Repeat all the lines below exactly, but omit the pictures.

⟨

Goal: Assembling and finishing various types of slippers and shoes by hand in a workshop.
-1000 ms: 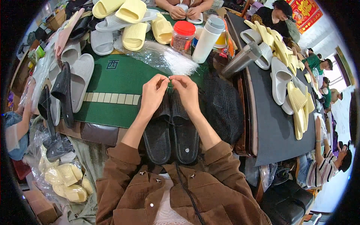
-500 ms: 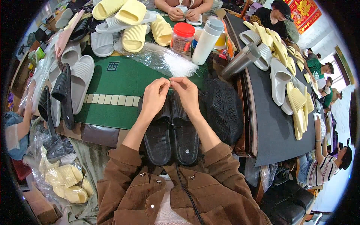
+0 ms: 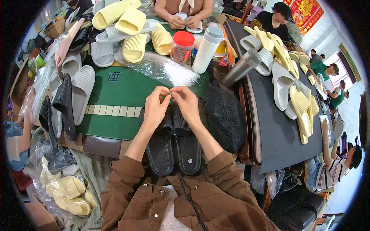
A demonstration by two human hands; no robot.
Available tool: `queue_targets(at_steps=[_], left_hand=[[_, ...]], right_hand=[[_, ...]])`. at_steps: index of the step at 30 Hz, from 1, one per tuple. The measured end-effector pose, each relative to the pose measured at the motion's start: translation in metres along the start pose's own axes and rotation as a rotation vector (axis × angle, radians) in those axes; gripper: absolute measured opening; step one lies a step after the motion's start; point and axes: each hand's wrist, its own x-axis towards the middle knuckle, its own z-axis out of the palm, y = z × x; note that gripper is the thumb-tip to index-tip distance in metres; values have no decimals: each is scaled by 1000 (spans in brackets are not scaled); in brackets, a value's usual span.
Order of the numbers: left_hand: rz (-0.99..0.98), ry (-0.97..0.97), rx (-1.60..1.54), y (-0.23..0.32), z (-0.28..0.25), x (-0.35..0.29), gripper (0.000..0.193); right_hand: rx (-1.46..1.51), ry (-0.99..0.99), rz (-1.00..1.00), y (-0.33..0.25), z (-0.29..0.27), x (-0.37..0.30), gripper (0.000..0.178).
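Above a pair of black ribbed slippers [image 3: 160,156], my left hand [image 3: 156,109] and my right hand [image 3: 187,104] meet fingertip to fingertip. Each has thumb and index finger pinched together on something tiny and dark, too small to make out. The slippers lie side by side, soles down, toes pointing away from me at the table's near edge. My hands partly cover their straps. A thin dark strand shows between the two slippers, and a small pale round spot marks the right one's heel.
Yellow and grey slippers [image 3: 134,48] are heaped at the back left, with grey and black ones [image 3: 83,92] along the left. A red-lidded jar [image 3: 182,47], white bottle [image 3: 208,50], clear plastic strips [image 3: 169,69] and steel tumbler [image 3: 242,67] stand beyond my hands. A black mesh bag [image 3: 226,117] lies right.
The view has shifted slightly, so the table sits lower in the picture. My hands keep their pinch over the slippers. Across the table, a co-worker's hands have shifted a little around a grey slipper.
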Motion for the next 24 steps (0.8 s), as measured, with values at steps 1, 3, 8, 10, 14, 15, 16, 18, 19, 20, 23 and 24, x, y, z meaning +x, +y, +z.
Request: queue_targets(at_steps=[1,3,8,10,14,15,16,18,19,20,23,24], left_hand=[[5,11,-23,-1,0,0,14],[14,21,-48,1,0,0,15],[-24,-6,-33,10,2,1,16],[3,4,-47,3,-1,1,17],[-53,10,-3,4,1,1,16],[-48,7,9,4,-1,2,15],[-48,6,9,3,-2,1,15],[22,6,64,3,-1,1,13],[25,-1,60,4,0,1,13],[52,-5,75,4,0,0,12],[105,-28,130,3,1,0,12],[122,-27,184,2,0,-1,12]], right_hand=[[-2,1,-9,0,1,0,11],[-18,-17,0,-2,-1,0,11],[-9,19,-22,-2,-3,0,11],[12,3,12,-7,1,-1,11],[-94,27,14,-12,-3,-2,12],[19,45,-18,-13,-1,0,12],[132,64,-49,-13,0,0,12],[176,0,-32,-17,-6,0,12],[309,-12,-32,-20,-7,1,12],[443,-23,-34,-23,-9,2,13],[510,-41,12,-40,-13,-4,13],[583,-76,47,-46,-13,-8,13]])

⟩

• [SOLUTION BELOW]
Goal: Assembling and finishing various types of slippers and shoes by hand in a workshop.
-1000 ms: 
-500 ms: 
+0 ms: 
A demonstration by two human hands; no robot.
Available tool: `queue_targets(at_steps=[_], left_hand=[[_, ...]], right_hand=[[_, ...]])`. at_steps: index of the step at 30 Hz, from 1, one per tuple. The measured end-effector pose, each relative to the pose measured at the motion's start: translation in metres along the start pose's own axes and rotation as a rotation vector (axis × angle, radians) in those axes; gripper: absolute measured opening; step one lies a step after the motion's start; point and axes: each hand's wrist, its own x-axis towards the middle knuckle, its own z-axis out of the palm, y = z × x; note that gripper is the thumb-tip to index-tip distance in metres; values have no decimals: each is scaled by 1000 (spans in brackets are not scaled); in brackets, a value's usual span.
Order of the numbers: left_hand: rz (-0.99..0.98), ry (-0.97..0.97), rx (-1.60..1.54), y (-0.23..0.32), z (-0.28..0.25), x (-0.35..0.29), gripper (0.000..0.193); right_hand: rx (-1.46..1.51), ry (-0.99..0.99), rz (-1.00..1.00), y (-0.33..0.25), z (-0.29..0.27), x (-0.37..0.30), gripper (0.000..0.178).
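Above a pair of black ribbed slippers [image 3: 160,156], my left hand [image 3: 156,109] and my right hand [image 3: 187,104] meet fingertip to fingertip. Each has thumb and index finger pinched together on something tiny and dark, too small to make out. The slippers lie side by side, soles down, toes pointing away from me at the table's near edge. My hands partly cover their straps. A thin dark strand shows between the two slippers, and a small pale round spot marks the right one's heel.
Yellow and grey slippers [image 3: 134,48] are heaped at the back left, with grey and black ones [image 3: 83,92] along the left. A red-lidded jar [image 3: 182,47], white bottle [image 3: 208,50], clear plastic strips [image 3: 169,69] and steel tumbler [image 3: 242,67] stand beyond my hands. A black mesh bag [image 3: 226,117] lies right.
The view has shifted slightly, so the table sits lower in the picture. My hands keep their pinch over the slippers. Across the table, a co-worker's hands have shifted a little around a grey slipper.
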Motion for the next 24 steps (0.8 s), as measured, with values at steps 1, 3, 8, 10, 14, 15, 16, 18, 19, 20, 23 and 24, x, y, z meaning +x, +y, +z.
Request: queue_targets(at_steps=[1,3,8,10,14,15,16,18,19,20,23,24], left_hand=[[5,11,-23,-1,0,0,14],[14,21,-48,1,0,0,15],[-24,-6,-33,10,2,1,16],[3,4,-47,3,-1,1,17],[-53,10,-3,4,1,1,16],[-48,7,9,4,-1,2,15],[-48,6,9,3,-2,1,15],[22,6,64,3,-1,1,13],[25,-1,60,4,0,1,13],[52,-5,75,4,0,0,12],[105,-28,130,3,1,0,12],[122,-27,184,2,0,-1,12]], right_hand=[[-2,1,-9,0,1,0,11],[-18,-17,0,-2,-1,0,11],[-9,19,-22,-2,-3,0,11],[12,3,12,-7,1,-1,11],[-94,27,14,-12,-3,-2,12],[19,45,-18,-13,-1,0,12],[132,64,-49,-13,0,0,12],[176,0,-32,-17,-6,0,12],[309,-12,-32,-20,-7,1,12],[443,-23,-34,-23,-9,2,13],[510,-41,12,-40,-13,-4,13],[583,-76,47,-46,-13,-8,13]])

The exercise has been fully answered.